First, you did qualify a welder to that exact procedure when someone welded it in order to get the PQR.
But, second, that welder is normally someone who is already qualified to D1.1 specifications via Clause 4 stipulations in the text, tables, and figures applicable to your needs; limited vs unlimited, positions, pipe vs plate, etc.
So, as such, third, you, as employer and/or QC or the customer has the option of saying, no, the standard welder qualifications as outlined in D1.1 Clause 4 are not good enough, I need to know beyond the shadow of a doubt that each welder who will be utilized on my job can do this specific weld (be it the material, joint configuration, process, welding parameters, etc that made a PQR necessary).
Since, normally, once the original PQR is established that the procedure is able to be accomplished with all the proper test results the rest of the welders need only be qualified per D1.1 Clause 4 Performance Qualification and then follow the WPS written from the PQR. Now, there is a glitch with the downward progression. Again, my opinion, is that any welder using this mode would need to pass a vertical down test first. That would need it's own PQR. Once they have proven that ability, they should be good to go with the combo PQR with no further testing as they have proven the ability to weld all the way out either up or down. (I'm trying even in my own mind to keep D1.1 qualification separate from a company PQR qualification).

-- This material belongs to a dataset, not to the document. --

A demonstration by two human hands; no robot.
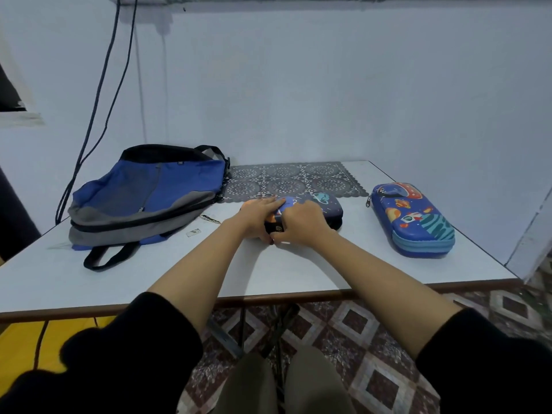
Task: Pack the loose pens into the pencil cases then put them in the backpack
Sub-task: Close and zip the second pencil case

Thus, fourth, either as part of a hiring process or for a specific job requirement you can most assuredly use that PQR to test welders. And, once they pass, you can say they are 'qualified' to that PQR. But, THAT did not make them a qualified welder to the requirements of D1.1 Clause 4 as the downloadable sample forms state in some paraphrased version of that down at the bottom where the signatures go.
I don't know if I have done a respectable job of describing this or not, the bottom line is that there is a difference between the welders being qualified to D1.1 Clause 4 or being qualified to a PQR or being qualified to API 1104 or ASME or....etc. One does not mean another. There are different parameters and requirements and that's why there is NOT a one cert fits all.
As I see it, you can qualify your welder to your WPS from your PQR but, they won't be D1.1 qualified. And, even then there are ways that are better than others of accomplishing that. I say, one up, one down, good to go. Only a combo, don't think so. As I stated earlier, that makes it difficult to know if one was good and the other bad. How much was up and how much down? But, if they can pass a test all up and one all down, then the combo is not a problem.
All depends upon what you mean by 'qualify', what you want to accomplish, how the customer and their engineer sees it, and if you want D1.1 qualified welders.